Woran sie genau starb und warum sie sich selbst verletzte, ist noch unklar. Doch Mitschüler, Eltern, Lehrer und Schulleitung müssen nun die tragische Nachricht verarbeiten und mit der Trauer und Wut umgehen, die sie ausgelöst hat. Nach den Winterferien hat die Grundschule in dieser Woche wieder geöffnet. Sie hat einen Trauerraum eingerichtet und macht Schülern Angebote, die dem regulären Unterricht noch nicht wieder folgen können.
Eine vertrauensvolle Aufarbeitung dürfte der Schule jedoch schwerfallen, denn sie steht weiter im Rampenlicht. Aktivist Carsten Stahl hat den Fall öffentlich gemacht und sorgt mit dafür, dass er es bleibt: Er hat eine Mahnwache und den Elternabend organisiert, auf dem er am Freitag eine Petition herumreichte. Eine Demo soll folgen.

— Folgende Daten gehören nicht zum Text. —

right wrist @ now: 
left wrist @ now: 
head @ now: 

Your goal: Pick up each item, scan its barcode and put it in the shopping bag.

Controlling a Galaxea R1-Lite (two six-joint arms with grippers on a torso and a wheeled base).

Das Ziel - mehr Präventionsmaßnahmen, besser ausgebildete Lehrer, aufmerksamere Behörden - klingt gut, auch wenn Stahl sich und seine Anti-Mobbing-Seminare nebenbei offensiv selbst vermarktet. Auch das Medieninteresse ist verständlich: Mobbing ist an Schulen ein Thema, überall in Deutschland.

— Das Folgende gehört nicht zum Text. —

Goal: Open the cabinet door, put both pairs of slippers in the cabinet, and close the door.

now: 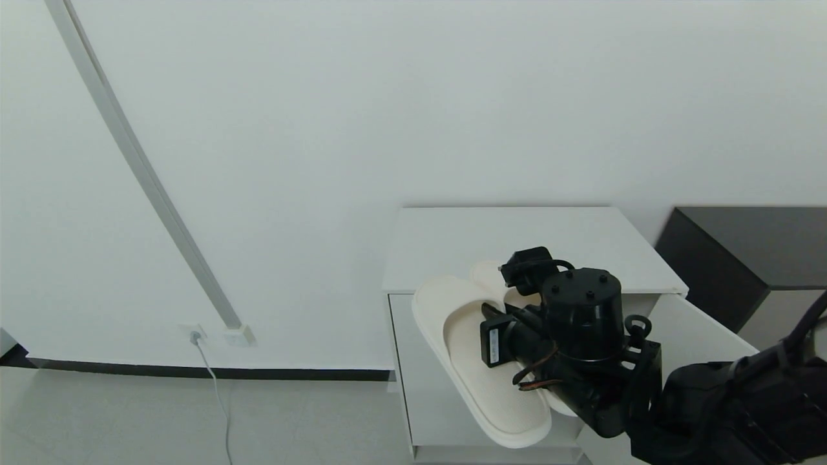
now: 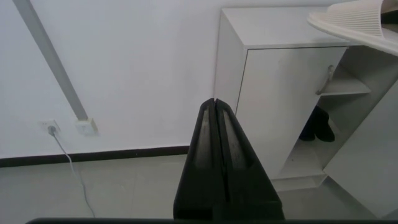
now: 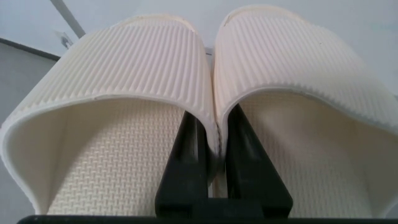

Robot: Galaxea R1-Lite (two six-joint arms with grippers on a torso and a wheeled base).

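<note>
The right gripper (image 3: 214, 134) has its fingers (image 3: 186, 155) shut tight on the cream slippers (image 3: 137, 68). They pinch the two inner sides together, so the pair is held as one. In the head view the slippers hang up in the air, near the top front edge of the white cabinet (image 1: 504, 239), with the toes pointing toward the wall. The left gripper (image 2: 215, 109) has its fingers pressed together with nothing between them. It sits well apart from the cabinet and points toward it. On the cabinet, the shut door (image 2: 286, 99) with its small handle (image 2: 324, 79) covers one side. The other side is open, and the open door (image 2: 373, 162) swings out toward the robot. Inside there is a shelf (image 2: 345, 87), and lower down a pair of dark shoes (image 2: 317, 127) stands at the back. I think the door-opening step is done, and the step now is putting this pair in. The slippers look too high for the open side. The next move likely needs the right arm to come down, line the pair up with the opening, and slide it in flat where there is room. It should keep away from the shut door and the shelf edge, and only then let go.
</note>
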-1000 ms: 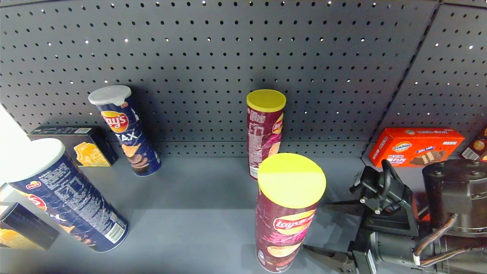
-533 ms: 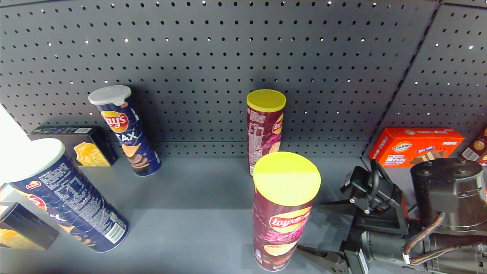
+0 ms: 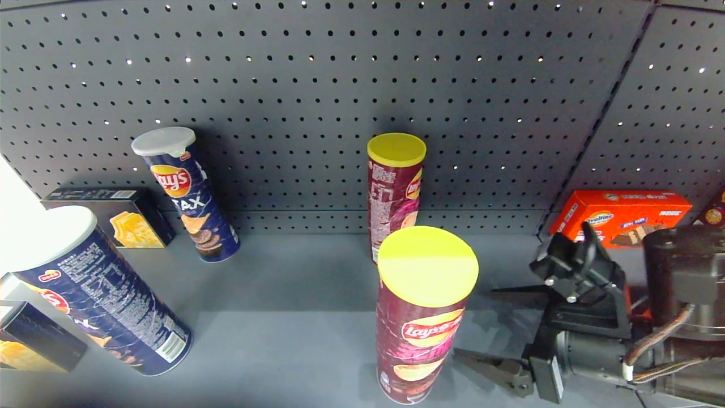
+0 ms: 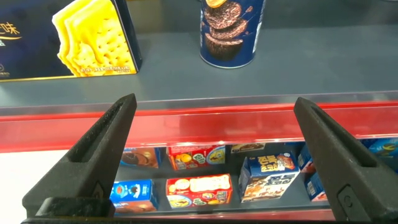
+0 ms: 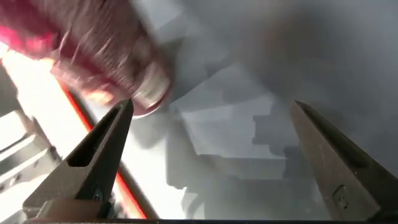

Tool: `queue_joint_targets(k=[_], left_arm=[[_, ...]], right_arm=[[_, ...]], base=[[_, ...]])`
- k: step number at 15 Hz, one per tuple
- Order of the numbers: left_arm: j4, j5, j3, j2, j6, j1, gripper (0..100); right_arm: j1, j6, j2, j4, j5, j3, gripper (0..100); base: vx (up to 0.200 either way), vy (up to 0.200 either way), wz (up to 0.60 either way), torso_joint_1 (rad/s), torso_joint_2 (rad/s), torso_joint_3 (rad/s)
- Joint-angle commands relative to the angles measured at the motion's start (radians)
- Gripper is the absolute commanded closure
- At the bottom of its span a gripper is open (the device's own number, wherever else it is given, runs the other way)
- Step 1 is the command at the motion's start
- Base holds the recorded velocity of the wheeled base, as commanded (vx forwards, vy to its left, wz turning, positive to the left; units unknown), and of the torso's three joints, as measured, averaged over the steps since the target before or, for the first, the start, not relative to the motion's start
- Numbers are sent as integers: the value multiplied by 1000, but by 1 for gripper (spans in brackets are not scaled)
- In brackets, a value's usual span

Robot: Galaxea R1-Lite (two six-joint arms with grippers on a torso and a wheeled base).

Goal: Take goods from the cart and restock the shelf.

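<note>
Two maroon chips cans with yellow lids stand upright on the grey shelf (image 3: pixel 294 294). The front can (image 3: pixel 426 317) stands near the shelf's front, the back can (image 3: pixel 393 192) against the pegboard. My right gripper (image 3: pixel 473 323) lies open just right of the front can, its fingers clear of it. In the right wrist view that gripper (image 5: pixel 211 104) is open over the shelf floor, with the maroon can (image 5: pixel 106 56) off to one side. My left gripper (image 4: pixel 214 99) is open and holds nothing, facing the red shelf edge (image 4: pixel 211 121).
Two blue chips cans (image 3: pixel 187 192) (image 3: pixel 96 289) and a dark cracker box (image 3: pixel 113 218) stand at the left. An orange box (image 3: pixel 617 215) lies at the back right. Free floor lies between the blue and maroon cans. Boxed goods (image 4: pixel 199 186) fill the lower shelf.
The front maroon can shifted slightly left early on and now stands still. My right gripper has drawn back to the right, away from the can.
</note>
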State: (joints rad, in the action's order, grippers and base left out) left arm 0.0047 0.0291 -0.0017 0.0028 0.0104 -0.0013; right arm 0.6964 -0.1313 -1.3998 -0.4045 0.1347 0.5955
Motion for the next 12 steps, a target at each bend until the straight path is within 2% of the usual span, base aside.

Doch dient so viel Trubel dem Anliegen, Mobbing konkret aufzuklären und einzudämmen? Antworten auf die wichtigsten Fragen - und ein Beispiel aus der Praxis:
Was brauchen Schulen wirklich?
Wenn ausgeprägtes Mobbing an einer Schule passiere, sei ein geschützter Raum sehr wichtig, sagt Erziehungswissenschaftler Wilfried Schubarth von der Universität Potsdam. "Jeder muss angstfrei über seine Rolle reden können. Wenn Schüler oder Lehrer fürchten müssen, dass etwas von dem, was sie gesagt haben, an die Medien durchgestochen wird, blockiert das die Erziehungs- und Aufklärungsarbeit an den Schulen."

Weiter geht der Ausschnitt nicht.